== ABOUT THIS EXERCISE ==
Retype the data exactly, leaving nothing out.

========================

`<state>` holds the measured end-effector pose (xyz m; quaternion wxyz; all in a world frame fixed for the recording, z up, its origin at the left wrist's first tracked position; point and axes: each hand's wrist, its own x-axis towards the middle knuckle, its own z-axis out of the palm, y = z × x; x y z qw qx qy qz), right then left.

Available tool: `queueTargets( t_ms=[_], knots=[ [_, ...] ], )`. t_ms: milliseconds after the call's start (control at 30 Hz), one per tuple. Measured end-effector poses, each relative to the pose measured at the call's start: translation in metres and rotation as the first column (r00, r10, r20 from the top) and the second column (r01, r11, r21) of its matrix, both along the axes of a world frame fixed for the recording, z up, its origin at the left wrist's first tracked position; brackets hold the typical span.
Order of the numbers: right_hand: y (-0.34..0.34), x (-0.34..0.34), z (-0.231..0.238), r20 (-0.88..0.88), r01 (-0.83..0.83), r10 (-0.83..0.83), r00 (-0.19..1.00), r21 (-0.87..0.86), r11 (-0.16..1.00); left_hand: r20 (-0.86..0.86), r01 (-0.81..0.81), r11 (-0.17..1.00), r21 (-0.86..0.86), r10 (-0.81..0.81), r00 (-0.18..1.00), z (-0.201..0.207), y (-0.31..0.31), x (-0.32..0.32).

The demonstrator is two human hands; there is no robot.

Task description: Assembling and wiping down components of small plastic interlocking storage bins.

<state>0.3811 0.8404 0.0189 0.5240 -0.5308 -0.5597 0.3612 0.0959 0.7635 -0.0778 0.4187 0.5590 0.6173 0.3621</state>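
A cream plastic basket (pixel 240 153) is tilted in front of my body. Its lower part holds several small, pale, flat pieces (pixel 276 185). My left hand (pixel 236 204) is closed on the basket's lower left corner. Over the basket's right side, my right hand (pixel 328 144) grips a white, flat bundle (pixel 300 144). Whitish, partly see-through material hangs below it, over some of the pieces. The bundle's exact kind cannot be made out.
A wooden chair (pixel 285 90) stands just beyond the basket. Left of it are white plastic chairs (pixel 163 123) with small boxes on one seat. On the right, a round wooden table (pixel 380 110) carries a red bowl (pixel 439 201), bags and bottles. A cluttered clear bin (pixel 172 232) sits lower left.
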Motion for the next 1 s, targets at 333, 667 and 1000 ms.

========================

== SOLUTION TO THE EXERCISE ==
`<state>` holds the measured end-effector pose (xyz m; quaternion wxyz; all in a world frame fixed for the recording, z up, its origin at the left wrist's first tracked position; point and axes: each hand's wrist, its own x-axis towards the middle knuckle, its own z-axis out of the palm, y = z × x; x y z qw qx qy qz), right then left.

Available tool: `queueTargets( t_ms=[_], knots=[ [_, ...] ], )`. t_ms: milliseconds after the call's start (control at 30 Hz), one per tuple. Measured end-effector poses, each relative to the pose measured at the call's start: translation in metres and rotation as the first column (r00, r10, r20 from the top) and the second column (r01, r11, r21) of its matrix, both along the axes of a world frame fixed for the recording, z up, its origin at the left wrist's first tracked position; brackets hold the typical span.
Order of the numbers: right_hand: y (-0.34..0.34), x (-0.34..0.34), z (-0.231..0.238), r20 (-0.88..0.88), r01 (-0.83..0.83), r10 (-0.83..0.83), r00 (-0.19..1.00), r21 (-0.87..0.86), r11 (-0.16..1.00); left_hand: r20 (-0.86..0.86), r01 (-0.81..0.81), r11 (-0.17..1.00), r21 (-0.86..0.86), r10 (-0.81..0.81), r00 (-0.18..1.00), z (-0.201..0.207), y (-0.31..0.31), x (-0.32..0.32).

The demonstrator is two human hands; there is no robot.

Task description: Assembling and wiping down components of small plastic interlocking storage bins.

<state>0.3811 0.8404 0.0189 0.5240 -0.5308 -0.5597 0.3612 0.0959 0.7635 -0.0778 0.4187 0.5590 0.6173 0.3621</state>
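A cream plastic basket (pixel 240 153) is tilted in front of my body. Its lower part holds several small, pale, flat pieces (pixel 276 185). My left hand (pixel 236 204) is closed on the basket's lower left corner. Over the basket's right side, my right hand (pixel 328 144) grips a white, flat bundle (pixel 300 144). Whitish, partly see-through material hangs below it, over some of the pieces. The bundle's exact kind cannot be made out.
A wooden chair (pixel 285 90) stands just beyond the basket. Left of it are white plastic chairs (pixel 163 123) with small boxes on one seat. On the right, a round wooden table (pixel 380 110) carries a red bowl (pixel 439 201), bags and bottles. A cluttered clear bin (pixel 172 232) sits lower left.
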Motion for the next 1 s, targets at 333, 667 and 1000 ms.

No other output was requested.